* [WHAT IS NEEDED]: Exact repetition of the whole listing is what this exercise asks for.
■ ■ ■ ■ ■ ■ ■
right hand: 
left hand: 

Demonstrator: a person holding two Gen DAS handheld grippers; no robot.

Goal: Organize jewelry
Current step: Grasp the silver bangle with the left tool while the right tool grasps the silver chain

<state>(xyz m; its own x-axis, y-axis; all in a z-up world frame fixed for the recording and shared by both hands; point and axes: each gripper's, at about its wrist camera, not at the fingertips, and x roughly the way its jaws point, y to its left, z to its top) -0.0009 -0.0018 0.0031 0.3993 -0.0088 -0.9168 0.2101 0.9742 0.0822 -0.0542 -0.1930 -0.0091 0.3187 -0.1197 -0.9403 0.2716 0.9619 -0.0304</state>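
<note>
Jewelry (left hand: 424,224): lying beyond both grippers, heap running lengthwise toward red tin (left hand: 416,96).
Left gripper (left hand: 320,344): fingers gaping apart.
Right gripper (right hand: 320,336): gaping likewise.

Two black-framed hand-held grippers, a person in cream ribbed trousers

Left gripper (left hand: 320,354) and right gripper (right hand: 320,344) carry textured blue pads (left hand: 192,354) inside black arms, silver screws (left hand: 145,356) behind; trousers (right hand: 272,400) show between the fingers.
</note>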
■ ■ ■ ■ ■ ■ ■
* [ANSWER SECTION]:
right hand: 
left hand: 

Demonstrator: a person holding two Gen DAS handheld grippers; no robot.

Goal: Organize jewelry
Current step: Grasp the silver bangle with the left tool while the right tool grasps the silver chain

<state>(xyz m; its own x-axis, y-axis; all in a z-up world frame fixed for the recording and shared by both hands; point and axes: each gripper's, at about its wrist camera, not at the fingertips, and x roughly the way its jaws point, y to its left, z to its top) -0.0009 -0.0018 0.0031 0.3993 -0.0088 -0.9168 0.2101 0.9742 0.0822 -0.0542 -0.1930 -0.0091 0.3187 -0.1197 -0.9403 0.2716 0.9619 -0.0304</state>
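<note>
Jewelry (left hand: 424,224): lying beyond both grippers, heap running lengthwise toward red tin (left hand: 416,96).
Left gripper (left hand: 320,344): fingers gaping apart.
Right gripper (right hand: 320,336): gaping likewise.

Two black-framed hand-held grippers, a person in cream ribbed trousers

Left gripper (left hand: 320,354) and right gripper (right hand: 320,344) carry textured blue pads (left hand: 192,354) inside black arms, silver screws (left hand: 145,356) behind; trousers (right hand: 272,400) show between the fingers.
</note>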

This exercise is now finished, and nothing remains to add.